PROVIDED DATA below:
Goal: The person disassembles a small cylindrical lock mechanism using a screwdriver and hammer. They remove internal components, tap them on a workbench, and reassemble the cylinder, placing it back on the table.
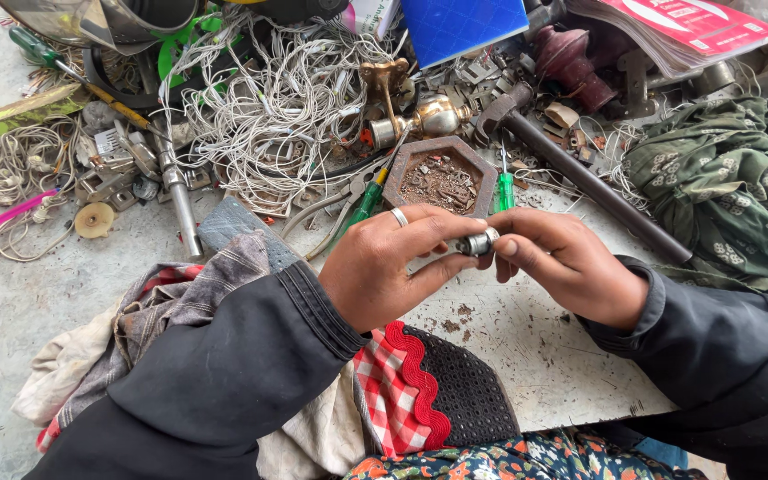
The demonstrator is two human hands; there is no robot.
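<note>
— Metal, is it, that small thing you've got?

— Yes, a small silvery cylinder, dead centre over the worn white board. My left hand pinches one end and my right hand grips the other, so it sits steady between my fingertips.

— And at twelve o'clock?

— A rusty hexagonal tray of gritty scraps, then a tangle of white wires.

Two hands — a left hand and a right hand — one small metal cylinder, one hexagonal tray, one hammer, one ring, two green-handled screwdrivers.
</note>
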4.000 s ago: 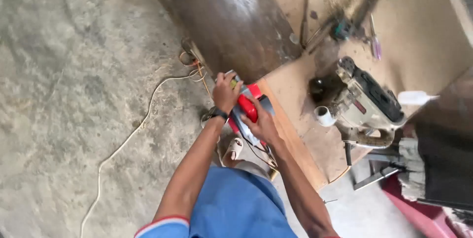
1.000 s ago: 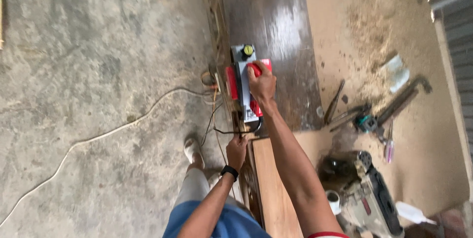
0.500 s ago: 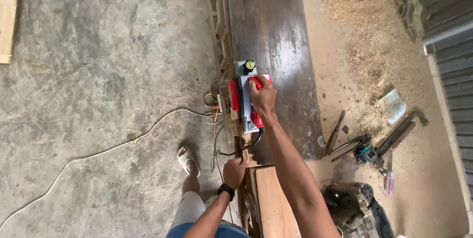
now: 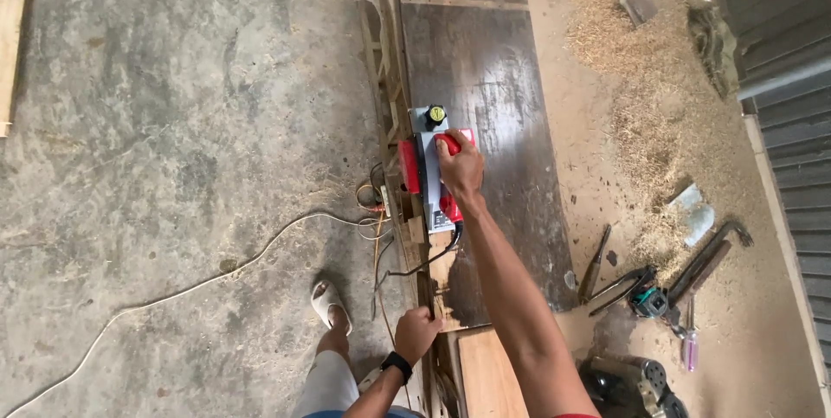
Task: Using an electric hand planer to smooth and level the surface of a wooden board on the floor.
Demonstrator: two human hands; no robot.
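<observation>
Head view looks straight down on a red and grey electric hand planer (image 4: pixel 430 167) sitting on the narrow edge of a long upright wooden board (image 4: pixel 400 167), just left of a dark glossy plywood sheet (image 4: pixel 493 124) that lies flat on the floor. Directly over the planer, the right hand (image 4: pixel 460 167) is clamped around its red handle, arm stretched forward. Nearer the person than the planer, the left hand (image 4: pixel 418 331), wearing a black wristband, is closed over the board's top edge. A white cable (image 4: pixel 216 275) trails across the grey concrete floor (image 4: pixel 173 124) left of the planer. Right of the planer, metal hand tools (image 4: pixel 658 284) lie beside wood shavings (image 4: pixel 640 106).
</observation>
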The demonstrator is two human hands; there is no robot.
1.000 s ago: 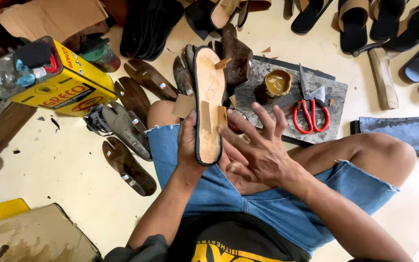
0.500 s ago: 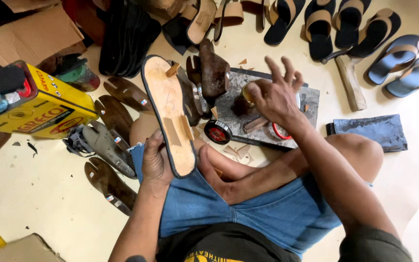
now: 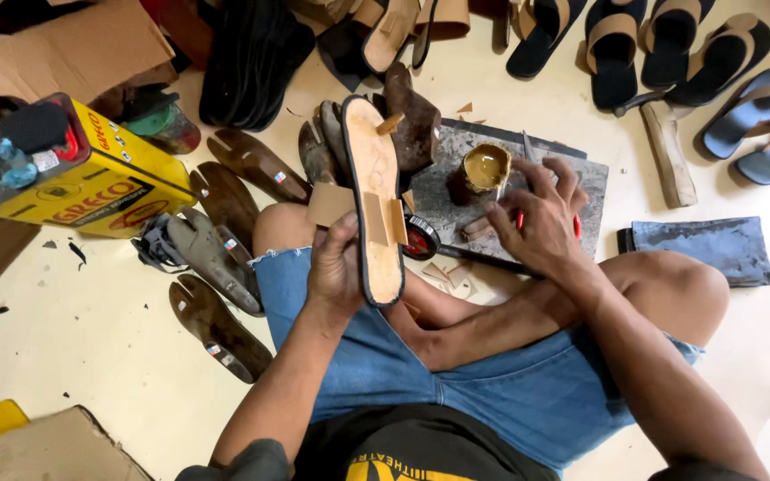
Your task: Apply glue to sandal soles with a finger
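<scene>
Seated cross-legged on a pale floor [image 3: 91, 356], in frayed blue denim shorts [image 3: 492, 392].

A long tan sandal sole with a black rim [image 3: 374, 200] is held upright-tilted above the left knee, toe end pointing away. It is gripped at its lower part by the left hand [image 3: 336, 267]: thumb pressed against the near edge, the other fingers curled behind the sole and hidden. 2 short tan strips and a square of brown card [image 3: 330, 205] are seen against the sole's face.

The right hand [image 3: 536, 218] is lowered over a grey stone slab [image 3: 456, 160] lying on the floor ahead of the knees. Its fingers are loosely spread and bent downward, tips touching items on the slab; red handles [image 3: 575, 224] show beneath the palm. Whether anything is pinched cannot be told.

A small round pot of amber glue [image 3: 487, 167] stands on the slab, just beyond the right fingertips. A dark brown wooden shoe last [image 3: 412, 120] stands just behind the sole.

To the left: a yellow rectangular tin can [image 3: 113, 183] and several dark flat soles [image 3: 216, 325] scattered on the floor. To the right: a wooden hammer handle [image 3: 667, 151], a folded denim cloth [image 3: 701, 249], and finished blue sandals [image 3: 764, 111] set in a row.
</scene>
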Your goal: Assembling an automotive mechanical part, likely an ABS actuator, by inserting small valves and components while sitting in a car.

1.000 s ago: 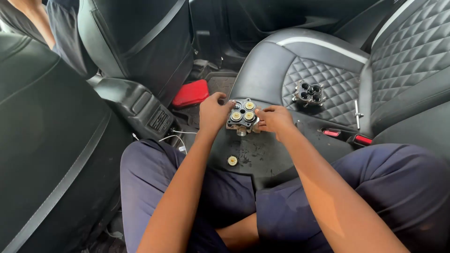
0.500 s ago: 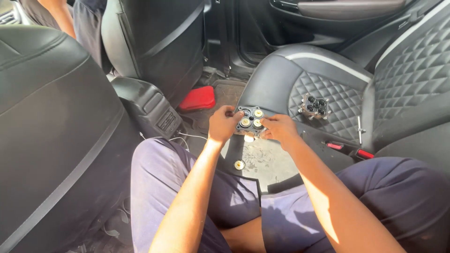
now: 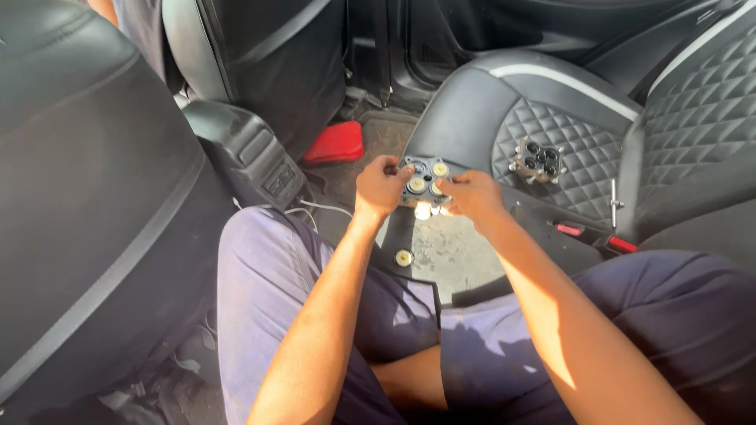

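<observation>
Both hands hold a small dark metal block (image 3: 425,182) with several round cream-coloured caps set in its face. My left hand (image 3: 379,187) grips its left side and my right hand (image 3: 471,197) grips its right side, above the front edge of the black car seat (image 3: 472,102). A single loose cream cap (image 3: 404,257) lies on the dusty seat surface below the left hand. A second metal block (image 3: 537,160) with dark round holes rests on the quilted seat cushion to the right.
I sit in the back of a car, legs in dark blue trousers. The front seat backs (image 3: 79,197) and the centre console (image 3: 252,157) are to the left. A red object (image 3: 335,143) lies on the floor. Red seat-belt buckles (image 3: 622,244) and a thin metal tool (image 3: 613,201) are at the right.
The view has shifted a little; both hands stay on the metal block in about the same place, turning it slightly. The loose cap has not moved.
</observation>
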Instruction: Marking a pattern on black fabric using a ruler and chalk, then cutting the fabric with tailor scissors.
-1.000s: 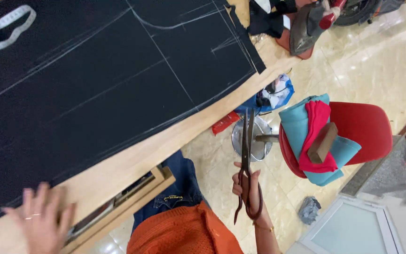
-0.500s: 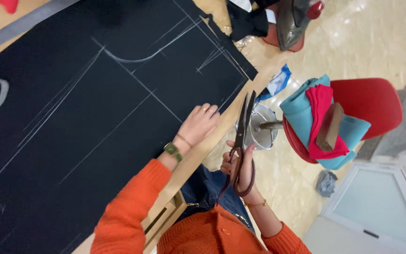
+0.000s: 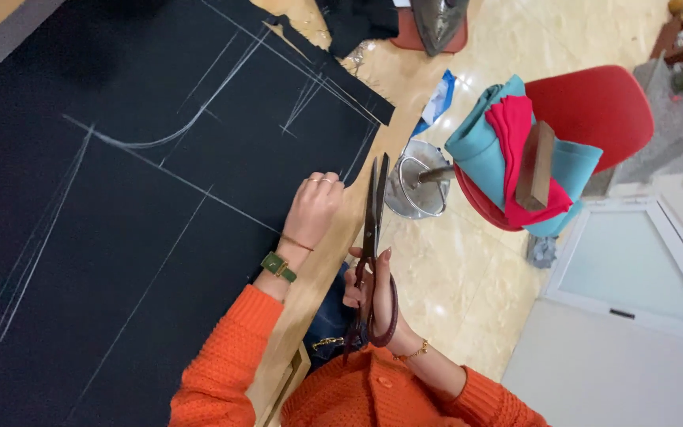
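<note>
The left hand point(image 3: 314, 207) presses flat on chalk-marked black fabric point(image 3: 120, 205); at its 3 o'clock, the right hand point(image 3: 373, 289) grips tailor's shears point(image 3: 371, 237).

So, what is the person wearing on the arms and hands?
Both arms have orange knitted sleeves. The left hand has rings on two fingers; its wrist carries a thin bracelet and a watch with a green strap and gold-coloured case. The right hand has dark-painted nails and a thin gold-coloured chain bracelet at the wrist.

Closed dark scissors point(image 3: 373, 229) beside chalk-marked black fabric point(image 3: 144, 198)
</note>
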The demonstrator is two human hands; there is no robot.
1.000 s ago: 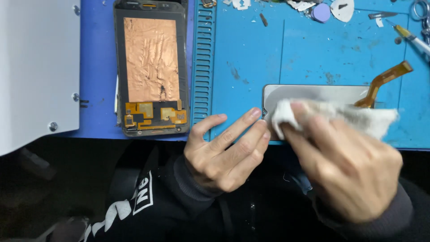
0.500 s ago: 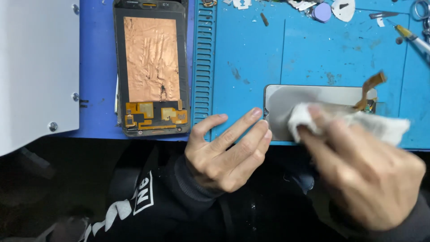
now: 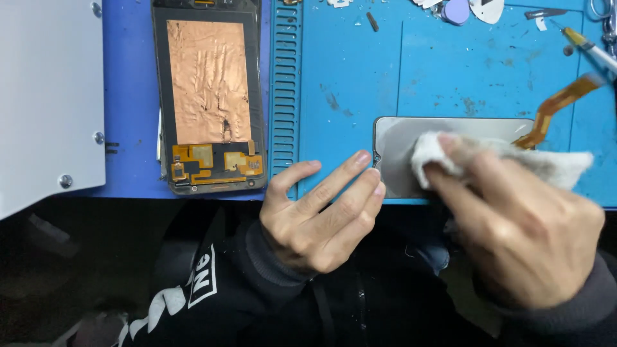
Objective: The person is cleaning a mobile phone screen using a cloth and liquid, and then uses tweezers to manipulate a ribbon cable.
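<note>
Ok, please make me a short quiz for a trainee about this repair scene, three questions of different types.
1. True or false: the right hand presses a white cloth on the glass panel.
2. What do the left hand fingertips touch? A) panel edge B) copper-backed screen C) syringe
3. Fill in: the orange ___ cable leaves the panel's far right corner.

Key: 1 true; 2 A; 3 flex.
</note>
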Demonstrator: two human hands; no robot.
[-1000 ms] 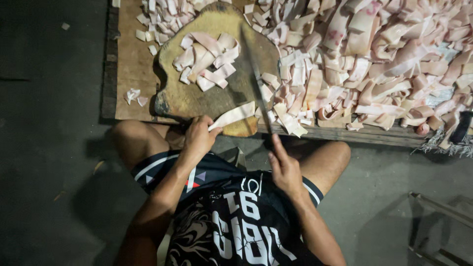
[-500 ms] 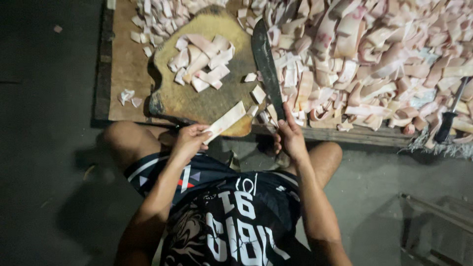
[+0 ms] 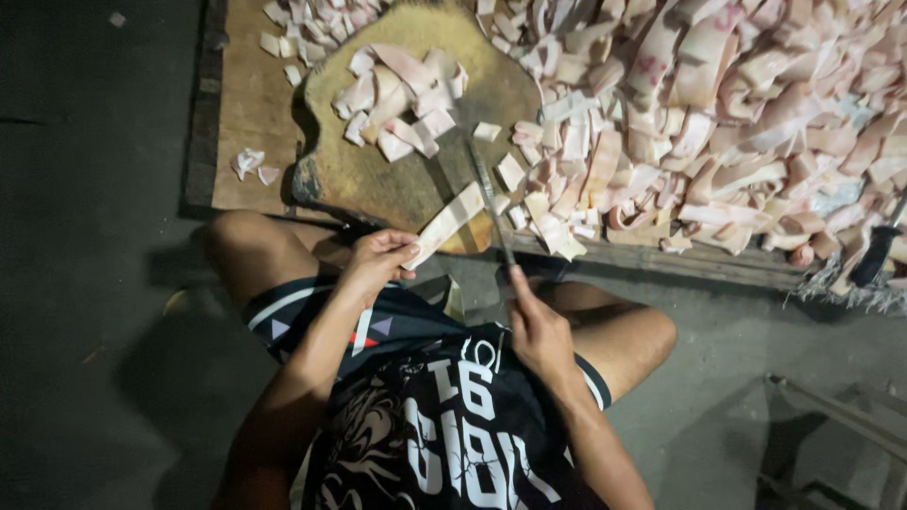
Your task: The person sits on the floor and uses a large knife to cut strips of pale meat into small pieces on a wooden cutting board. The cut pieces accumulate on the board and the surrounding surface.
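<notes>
While left hand grip pinches strip end | right hand grip closed on cleaver crossing strip.

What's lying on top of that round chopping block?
On the block lie cut pale pieces and a strip held by the left hand. The wood beneath them is hidden.

No packages, labels, signs or screens in view, none anywhere
</notes>
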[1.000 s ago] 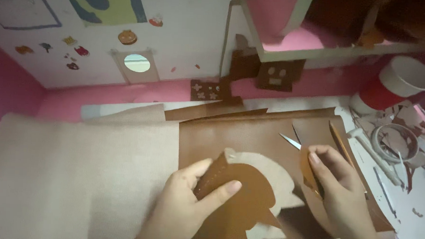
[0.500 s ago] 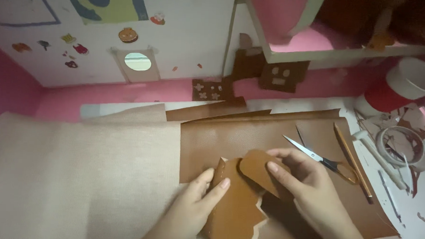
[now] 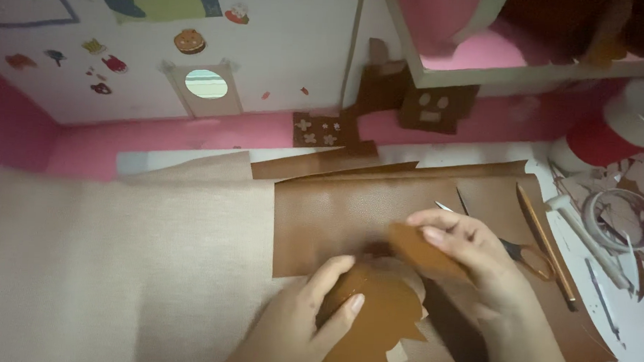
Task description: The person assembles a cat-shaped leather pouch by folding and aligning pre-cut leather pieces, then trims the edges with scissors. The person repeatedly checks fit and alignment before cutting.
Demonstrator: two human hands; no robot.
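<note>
Could easily slip out of line: small brown leather piece (image 3: 423, 252) pinched only at one edge, overlapping the top of the larger brown leather cut-out (image 3: 378, 322), both smooth and floppy. Likely to shift or skew under any sideways pull from either hand. Could also buckle or crease where the cut-out bends up over the edge of the brown leather sheet (image 3: 335, 217). Worth minding the scissors (image 3: 509, 246) too, lying with blades apart just beyond the right knuckles, close enough to snag on a quick move back.

Left hand (image 3: 306, 316): fingers curled, thumb stretched over the cut-out's upper left part, closed on it loosely rather than clenched. Right hand (image 3: 476, 261): fingers nearly together, thumb and forefinger nipping the small piece, remaining fingers bent behind. Cannot tell how far under the fingertips reach. Cut-out low in the middle of the view, partly on the sheet, just right of the beige fabric (image 3: 119, 267).
</note>
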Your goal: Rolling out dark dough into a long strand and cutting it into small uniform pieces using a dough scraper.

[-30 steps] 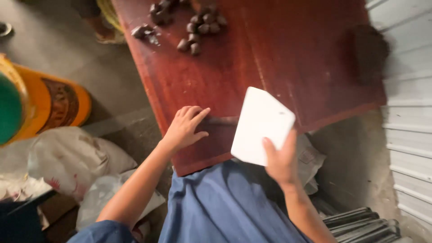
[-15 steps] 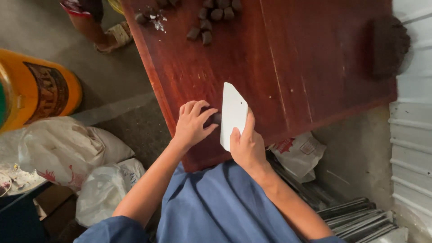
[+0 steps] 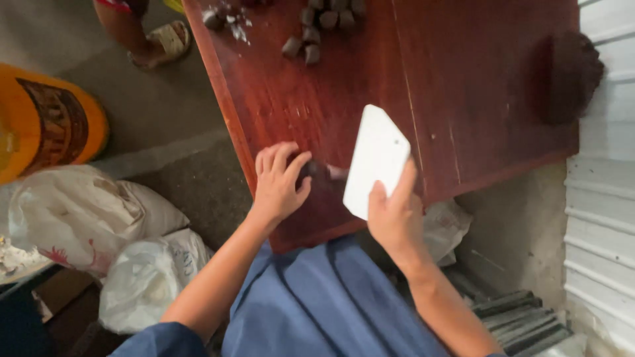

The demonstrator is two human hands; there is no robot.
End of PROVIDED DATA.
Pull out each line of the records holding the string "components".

Goal: The person disassembles a small cylindrical lock mechanism using a screwdriver and hammer. They remove internal components, tap them on a workbench, and reassemble the cylinder, placing it back on the table.
Your goal: Assembling an automotive mechanical part, likely an ABS actuator, by inserting small valves and components while sitting in a car.

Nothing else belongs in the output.